I've been married for 8 yrs and have 3 children (middle son is also ADHD). My husband who is also ADHD was diagnosed when he was younger.

The last few years he has changed so dramatically. He's become very selfish. I'm a stay at home mom which we both thought would be best for our children. We own our own company, which my husband handles and also all the financials. He likes control. He purchases things without discussing anything with me.

He came home with a truck the other day! I was very upset about this and we had an argument. But because he apologized he thinks everything is good and swept it under the rug.
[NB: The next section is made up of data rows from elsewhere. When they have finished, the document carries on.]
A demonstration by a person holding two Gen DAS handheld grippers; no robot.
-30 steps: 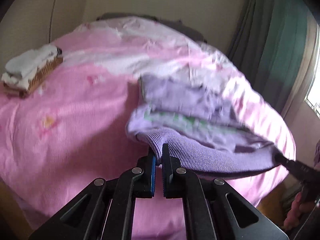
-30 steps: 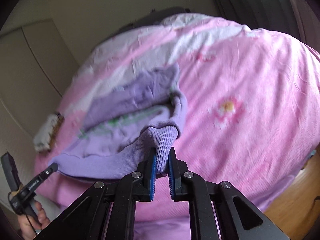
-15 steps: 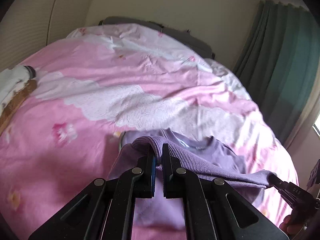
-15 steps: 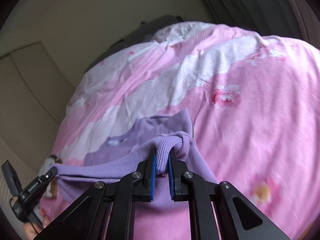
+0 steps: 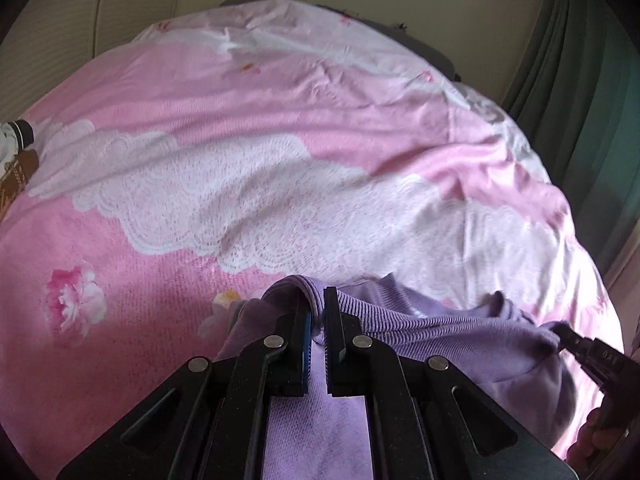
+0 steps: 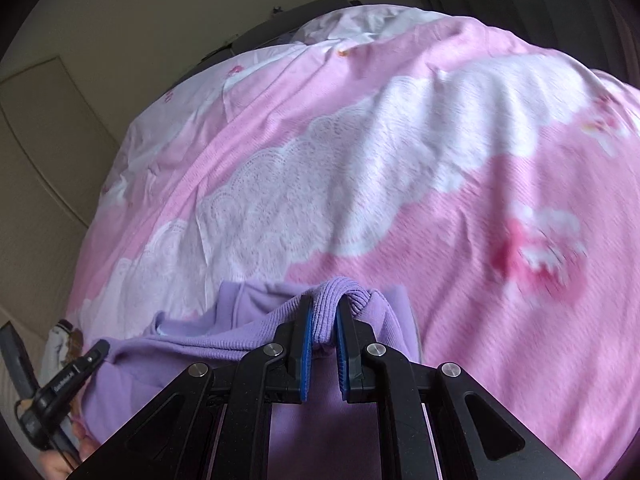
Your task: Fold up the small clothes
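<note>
Left wrist view: my left gripper (image 5: 316, 312) is clamped tight on the ribbed hem of the purple sweater (image 5: 460, 332), a fold of knit bunched up between the blue pads. From there the hem runs taut to the right, where my right gripper (image 5: 560, 330) pinches its other corner. The rest of the sweater hangs below and behind my fingers, low over the pink bedspread (image 5: 200, 92), whose white lace-pattern band lies just beyond the hem. At the far left edge sits a brown basket (image 5: 16, 172) with white cloth on it, well apart from the sweater. A green curtain (image 5: 592, 100) hangs on the right.

In the right wrist view, my right gripper (image 6: 322, 322) is likewise closed on the ribbed hem of the sweater (image 6: 256, 304), and the sweater's body spreads to the left toward my left gripper (image 6: 102, 350), which bites its far corner.
</note>
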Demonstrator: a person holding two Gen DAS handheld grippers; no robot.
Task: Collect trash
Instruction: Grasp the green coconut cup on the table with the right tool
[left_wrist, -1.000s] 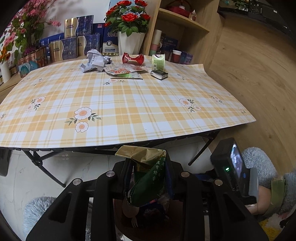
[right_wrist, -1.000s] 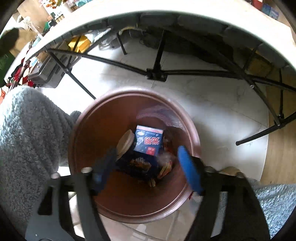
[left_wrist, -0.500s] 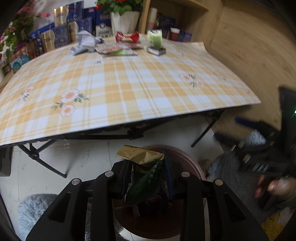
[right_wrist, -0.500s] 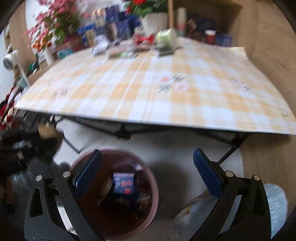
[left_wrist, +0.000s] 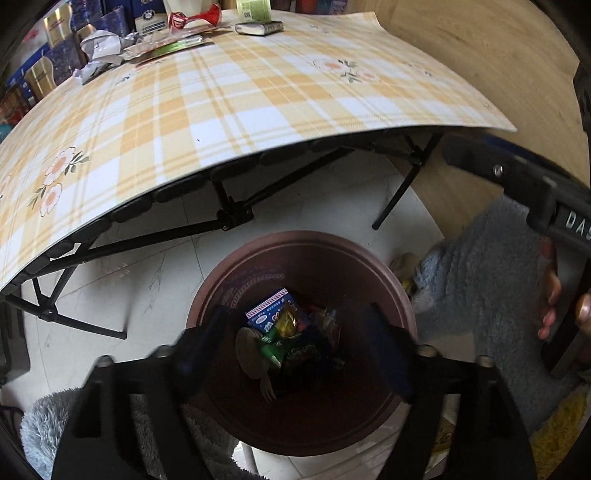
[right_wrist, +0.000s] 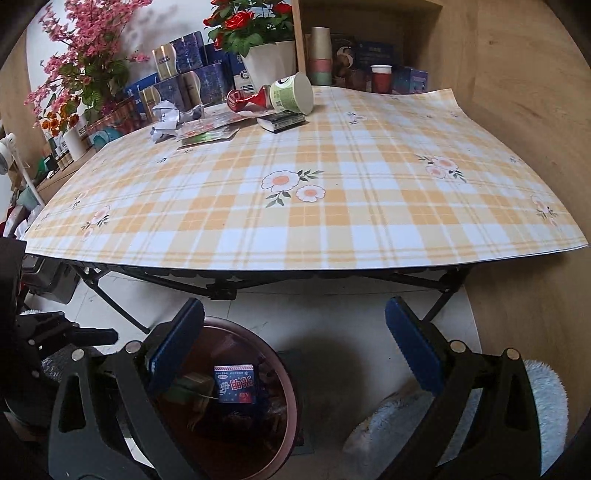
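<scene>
Below the near edge of the bench (left_wrist: 229, 110), a brown bin (left_wrist: 384, 280) stands on the white floor, and it serves as the landmark. Inside it lies a blue carton (left_wrist: 271, 312) with a red-and-white striped edge and white characters too small to read, beside a green wrapper (left_wrist: 271, 345) and other crumpled packets. Above the bin, the left tongs (left_wrist: 295, 343) hang with jaws opening and nothing between them. Right of the bin, a hand (left_wrist: 554, 295) in a grey fleece sleeve holds a black tool lettered "DAS". The right tongs (right_wrist: 295, 347), wide apart and empty, point over the bin's rim. Far beyond the bin, on the bench's back edge, sit crumpled paper (right_wrist: 166, 118), flat wrappers (right_wrist: 207, 131), a tipped green cup (right_wrist: 291, 92) and a small dark box (right_wrist: 282, 121).
</scene>
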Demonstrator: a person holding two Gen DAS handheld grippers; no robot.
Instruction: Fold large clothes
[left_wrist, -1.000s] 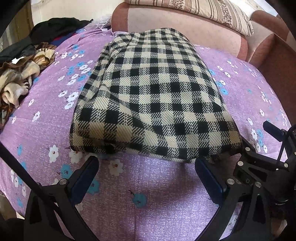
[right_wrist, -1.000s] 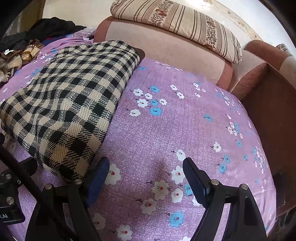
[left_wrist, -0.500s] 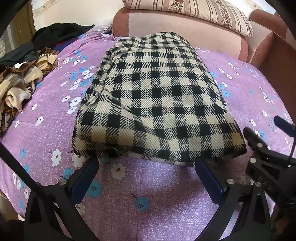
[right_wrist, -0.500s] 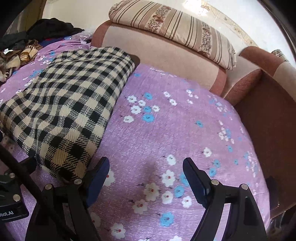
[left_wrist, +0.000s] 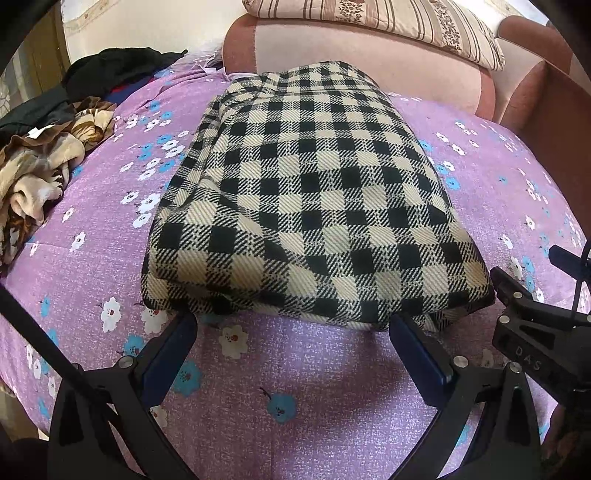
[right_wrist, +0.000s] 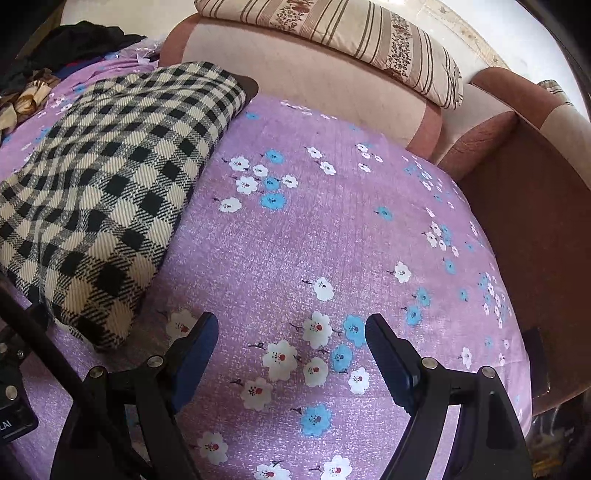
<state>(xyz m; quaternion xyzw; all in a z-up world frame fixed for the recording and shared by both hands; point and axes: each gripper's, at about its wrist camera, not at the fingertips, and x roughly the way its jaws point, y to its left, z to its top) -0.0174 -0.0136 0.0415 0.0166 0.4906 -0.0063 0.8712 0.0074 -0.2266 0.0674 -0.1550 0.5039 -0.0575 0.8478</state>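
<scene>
A black-and-cream checked garment (left_wrist: 314, 199) lies folded into a long thick rectangle on the purple flowered sheet (left_wrist: 295, 369). My left gripper (left_wrist: 293, 332) is open and empty, its blue-padded fingertips right at the garment's near edge. The other gripper's body (left_wrist: 535, 332) shows at the right of that view. In the right wrist view the garment (right_wrist: 110, 192) lies at the left. My right gripper (right_wrist: 291, 332) is open and empty over bare sheet (right_wrist: 332, 229), to the right of the garment's near corner.
A pile of brown-patterned and black clothes (left_wrist: 48, 147) lies at the far left. A pink sofa back (left_wrist: 351, 51) with a striped cushion (right_wrist: 332, 40) runs behind. A brown armrest (right_wrist: 535, 206) bounds the right side.
Both grippers have drawn back and risen slightly from the garment, so more of the sofa back shows. The garment has not moved. Both stay open.
</scene>
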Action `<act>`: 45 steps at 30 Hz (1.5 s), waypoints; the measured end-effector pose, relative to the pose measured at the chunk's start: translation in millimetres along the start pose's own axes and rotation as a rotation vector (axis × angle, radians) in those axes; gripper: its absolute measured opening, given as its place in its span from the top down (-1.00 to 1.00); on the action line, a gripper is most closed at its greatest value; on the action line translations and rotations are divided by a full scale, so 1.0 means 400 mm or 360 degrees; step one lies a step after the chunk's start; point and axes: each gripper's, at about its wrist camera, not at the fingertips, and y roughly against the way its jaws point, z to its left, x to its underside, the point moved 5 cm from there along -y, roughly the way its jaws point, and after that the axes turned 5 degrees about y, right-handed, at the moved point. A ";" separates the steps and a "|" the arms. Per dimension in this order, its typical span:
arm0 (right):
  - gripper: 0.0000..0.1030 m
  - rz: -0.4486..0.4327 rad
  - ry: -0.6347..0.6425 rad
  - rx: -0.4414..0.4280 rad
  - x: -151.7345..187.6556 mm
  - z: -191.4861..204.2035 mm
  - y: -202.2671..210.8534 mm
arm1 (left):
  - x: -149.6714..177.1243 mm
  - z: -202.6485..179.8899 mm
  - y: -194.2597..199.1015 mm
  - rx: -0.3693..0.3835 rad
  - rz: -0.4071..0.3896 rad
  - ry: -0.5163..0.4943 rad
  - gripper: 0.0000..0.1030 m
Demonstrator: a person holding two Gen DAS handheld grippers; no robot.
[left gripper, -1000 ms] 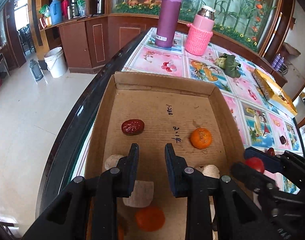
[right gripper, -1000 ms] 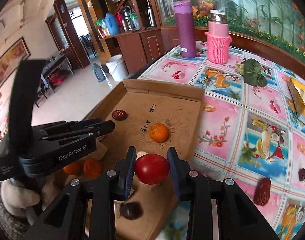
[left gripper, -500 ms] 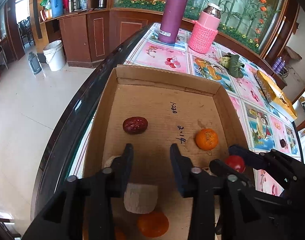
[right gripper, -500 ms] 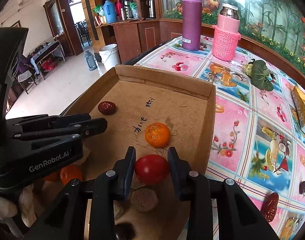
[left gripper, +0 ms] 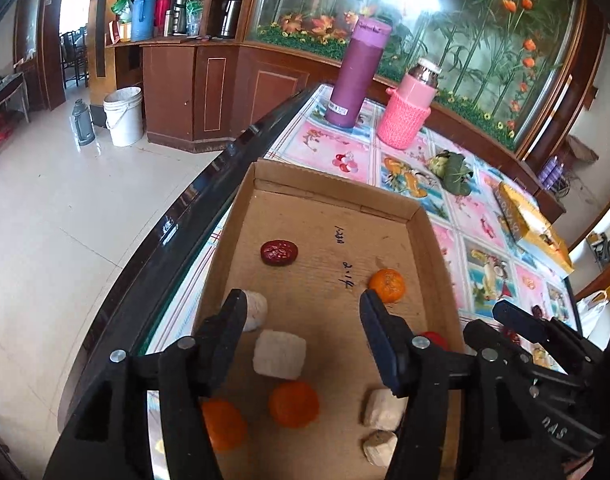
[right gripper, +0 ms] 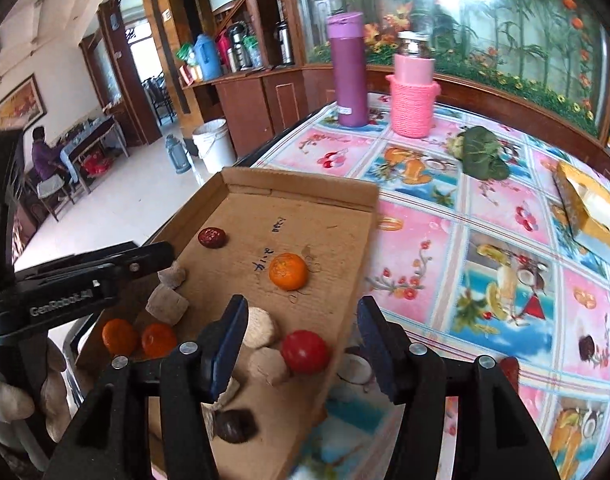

But then we got into another argument last night and he always seems to throw in my face that he works his butt off for us and that he's the only one bringing in the income.

So starting in a week I go back to work full time. He goes golfing at least twice a week if not more. I said to him it must be nice to go do what ever he feels like because he knows Im at home to deal with the kids. He says he deserves to go if not more. This really hurts. I've had to change my bi weekly coffee dates with a friend because it interferes with his golf.

But he doesn't ask me, he tells me. I feel like I'm a nanny/ housekeeper for him. He tells me I can go do what ever I like but when I go to do it he has plans come up. I'm emotionally pulling away from him cause he's said some things and apologized but the words hurt. He's blamed me for cheating (we don't have a sex life, I'm too drained).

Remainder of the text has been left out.